Investing has always seemed to be somewhat of a mystery to the average person. However, this is quickly changing. In one way or another, nearly all Canadians have had some exposure to the capital markets, whether it be through the Canadian Pension Plan, their retirement account, or their deposits at the bank. Eventually, all this money is used as capital to support businesses who need it, and today, one’s exposure to capital markets is becoming increasingly direct. Through new and innovative services which have been labelled as financial technology, or ‘fintech’, investing has become increasingly accessible to the average person.
The fintech industry uses new technology to accommodate and improve the financial services industry. Famous examples like Robinhood, Wealthsimple, Investors Edge, Scotia iTrade and many more have all brought investing to the mainstream. These services are essentially brokers for financial products, such as equities and debt products, which many retail investors use to grow their savings.
Robinhood’s mission statement is “to democratize finance for all.” These services have become popular due their low prices (and often, zero commissions), their convenient access to trading, and the ability to buy fractional shares – that is, a part of a share for investors who do not have enough money to buy a share in its entirety.
While these fintech firms appear to be beneficial by offering cheaper and more options for investing, the consequences have been dire. Notably, these services provide investors with potentially little experience in the ability to assess whether they should risk their savings on complex financial products. For example, Robinhood allows users to trade in options and futures with opening the app on their phone as the only barrier.
Consequently, there have been many cases where retail investors have exposed themselves to financial trouble. For instance, in 2019, Hertz filed for bankruptcy which sent their share price plummeting. Whereas established traders stayed away from the shares, retail investors came in large numbers to purchase shares of the insolvent firm after seeing its share price at a record low. We have seen the same pattern with the trading of other troubled firms, including Kodak and various airlines.

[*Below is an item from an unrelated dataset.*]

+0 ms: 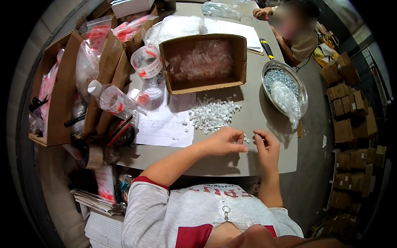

This problem is a serious one. Young and inexperienced traders may not even know what a stock price is and what it represents, and yet fintech firms are increasingly providing access to complicated financial products. While the saying that Wall Street wants laypersons to think that investing is more complicated than it is may ring true, that does not mean that the underlying basics of investing are not already complex themselves. All in all, the gist of the issue is that fintech services are bringing record numbers of retail investors to the capital markets to their potential detriment. This is a tremendous responsibility that needs to be taken seriously.